Once the platelet count gets below around 25,000/µL, there is a risk of spontaneous bleeding, which can be catastrophic because there are not enough platelets to clot the blood. This is also where the neurosurgery part comes into consideration with the decision to actually go in and relieve the bleeding if it becomes clinically relevant. With a subdural hematoma, for example, more than a centimeter of new blood will shift the brain within the skull and increase intracranial pressure, leading to potentially catastrophic consequences, including death.
We can give patients platelets and factors derived from donors to try to normalize those they may be missing. However, depending on the degree of hematologic malignancy, the platelets might not work – as in a patient with immune thrombocytopenia, for example. In some cases, we can’t get the platelets high enough to do an operation because there is an intrinsic loss of coagulation. We generally say that the platelet count needed to do an operation, especially in the brain, is around 75,000 to 100,000/μl.
In addition to hemorrhagic strokes, there is also a risk of ischemic and thrombotic stroke in patients with hematologic malignancies, some of which cause extra clotting vs not enough clotting factors. In summary, there are 2 pathways to cerebrovascular accidents in these patients: decreased clotting or increased clotting.

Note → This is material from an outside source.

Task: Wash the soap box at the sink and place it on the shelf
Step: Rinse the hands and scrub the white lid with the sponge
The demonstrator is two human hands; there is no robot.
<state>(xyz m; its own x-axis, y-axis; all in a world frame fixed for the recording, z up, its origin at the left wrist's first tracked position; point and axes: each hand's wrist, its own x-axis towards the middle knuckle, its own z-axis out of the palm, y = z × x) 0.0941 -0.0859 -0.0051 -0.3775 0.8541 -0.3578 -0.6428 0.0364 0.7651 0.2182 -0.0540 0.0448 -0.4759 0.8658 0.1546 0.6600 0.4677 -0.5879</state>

What are some of the top risk factors for such events in this population?
Dr. Amankulor: There are a couple of major risk factors, including the type and stage of the malignancy. Patients with AML and different types of acute leukemias have the highest rates of stroke at the onset of the disease due to a rapid proliferation of leukemic cancer cells within the circulating blood, which can cause thrombosis.1,4,5
The type of treatment the patient receives can be another risk factor. Chemotherapy tends to cause hemorrhagic strokes because it leads to a loss of clotting factors and platelet production. That’s why these patients are monitored very closely and get blood work monthly or bimonthly so that we remain aware of their platelet counts.